Wystawę „Okno, stół i kotara” tworzą obrazy Marii Kiniorskiej i instalacje Michaliny Kosteckiej oraz elementy wspólnej aranżacji przestrzeni. Przyjaźniące się od początku studiów artystki są absolwentkami malarstwa na wrocławskiej ASP. Kilkukrotnie występowały razem – tworząc performanse i instalacje z użyciem różnych mediów. Wystawa w Galerii Entropia jest ich inspirującym spotkaniem w żywiole malarstwa, jednakże realizowanego zupełnie odmiennymi środkami. Marysia Kiniorska w ostatnich latach skupia się wyłącznie na medium malarskim, a obrazy maluje stosując tradycyjną technikę. Dotychczas nie były one wystawiane – w Entropii mają swoją premierę. Michalina Kostecka używa wielu mediów – jak fotografia, obiekt, performance, video, instalacja, posługuje się szeroką gamą elementów natury – kwiatów, ziół, owoców, grzybów, minerałów…, a swoją twórczość coraz mocniej nasyca praktyką kulinarną. Zawodowo od wielu lat zajmuje się florystyką, prowadzi warsztaty kulinarne, tworzy instalacje z jedzenia w kontekście sytuacyjnym.

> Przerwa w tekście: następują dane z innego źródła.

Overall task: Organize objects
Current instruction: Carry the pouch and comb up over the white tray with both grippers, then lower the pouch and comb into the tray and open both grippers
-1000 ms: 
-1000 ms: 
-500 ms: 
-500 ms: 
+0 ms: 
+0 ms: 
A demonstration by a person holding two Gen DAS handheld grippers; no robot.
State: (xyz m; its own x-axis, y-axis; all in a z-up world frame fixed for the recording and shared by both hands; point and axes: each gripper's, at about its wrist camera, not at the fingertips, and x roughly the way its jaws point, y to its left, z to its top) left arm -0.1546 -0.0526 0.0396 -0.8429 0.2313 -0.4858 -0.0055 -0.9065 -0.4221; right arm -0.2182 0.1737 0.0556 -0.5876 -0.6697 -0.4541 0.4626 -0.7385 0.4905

Tytułowe okno, stół i kotara to od czasów starożytnych stałe elementy scenograficzne malarskich martwych natur. To także motywy stale pojawiające się w malarstwie Marysi Kiniorskiej. Artystka posługuje się nimi przy komponowaniu statycznych przestrzeni domyślnych, intymnych wnętrz zredukowanych nieomal do abstrakcji, zaledwie zasugerowanych przez proste kształty oddane dzięki płaskich plam kolorów stonowanej palety. Paradoksalnie, pomimo daleko idącego uproszczenia, obrazy Kiniorskiej emanują zmysłową urodą, tajemniczą, niepokojącą, oniryczną aurą. Artystka podchodzi do malowania intuicyjnie, maluje z pamięci i – jak sama to ujmuje – impulsem są zwykle skojarzenia łączące obraz i emocje w sposób podświadomy, przywodzący na myśl sen. Niewielka ilość drobnych detali pojawiających się w jej obrazach na stołach czy podłogach – jakieś gałązki, kupka splątanych nici, malutkie dłonie obdarzone zdolnością do samodzielnego poruszania się – zupełnie wystarcza by malarstwo Kiniorskiej ujrzeć jako metafizyczne i zarazem surrealistyczne.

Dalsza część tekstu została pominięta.